For me what finally has worked, I have never been on medication, was lessening the exposure and stress in social situations. The opposite of what I was trying to do for all those years. I am not saying that people should give up and go hide in their house. If I had done that I would have never met my husband or had a child which have been key to my recovery.
Once my husband and I got our own place down in Rexburg I started to notice that it was beginning to break it up where once in a while I would have moments of normalcy again. And they got more and more frequent. Mike is very friendly and loves to socialize with people and so he got me out socializing while at the same time relieving some of the stress because he lead the conversation and the focus was mostly on him. It gave me a chance to start healing my subconscious as it saw that I could socialize without being totally stressed out. But when I had to go to work alone and my jobs were very social, I would do fine for a while and then an episode would occur and I was no longer able to control it in that environment. Ever since I had Jada I have made improvements in leaps and bounds. The symptoms are gone. I think being home with Jada most of the time has given me a rest so that I can heal my subconscious. Since it is not reminded all the time it has forgotten that social situations are life threatening and replaced it with more of a normal response. After 7 years my conscious is not the same as it was, it has some scares, even though the symptoms are gone I still remember and make myself nervous. I can deal with that though, that is miles above where I was. Digging my conscious mind out of a hole is much easier than my subconscious. I can more easily control my conscious mind with common sense and logical thinking and it more easily forgets. Imprints are not near as deep. I have high hopes that in a few years when it is no more than a distant memory, almost as if it isn't even my own that all traces will be gone. I have many people to thank for helping me win this battle, all those that have loved me unconditionally and have not treated me different and especially my husband for all of his support. I can not thank you enough. And to God for the things that I was able to learn through this trial and not letting me give up. It has taught me how to be more accepting of others flaws and weaknesses, and has taught me that people are never are as simple as we make them out to be. The assumptions that we make about people are almost always wrong and very misunderstanding.

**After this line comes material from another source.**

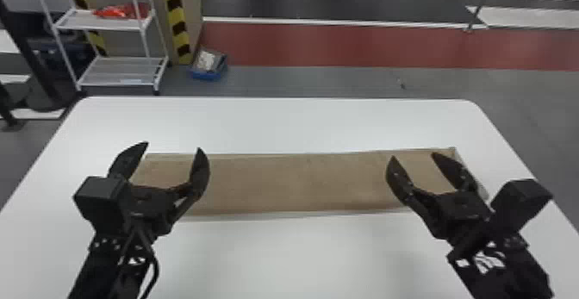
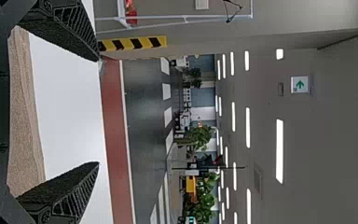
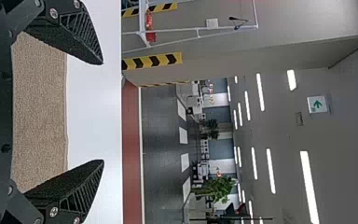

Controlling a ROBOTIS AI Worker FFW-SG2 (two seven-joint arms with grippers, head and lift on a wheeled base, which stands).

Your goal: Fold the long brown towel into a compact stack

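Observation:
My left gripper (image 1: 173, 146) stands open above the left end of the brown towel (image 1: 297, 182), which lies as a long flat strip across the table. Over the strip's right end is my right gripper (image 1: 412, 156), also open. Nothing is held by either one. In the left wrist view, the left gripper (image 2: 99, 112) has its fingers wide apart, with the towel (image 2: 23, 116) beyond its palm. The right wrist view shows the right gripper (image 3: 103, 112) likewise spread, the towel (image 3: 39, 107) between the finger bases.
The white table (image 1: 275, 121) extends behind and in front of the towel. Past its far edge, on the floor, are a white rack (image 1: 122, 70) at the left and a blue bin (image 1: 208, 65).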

I have learned to assume the best or not assume at all and it has lead to a greater understanding of others and also how to love people and accept them despite what they may have done or are doing to hurt me. We are all in the same boat together.
Remember that I have only been doing really good for maybe 6 months, and really hard times are not far away and still scare me alot that they will return. I am not ready to talk about this in person, writing is easier for me and even a form of thearpy. I am writing this so that people can know and understand and help by not treating me different.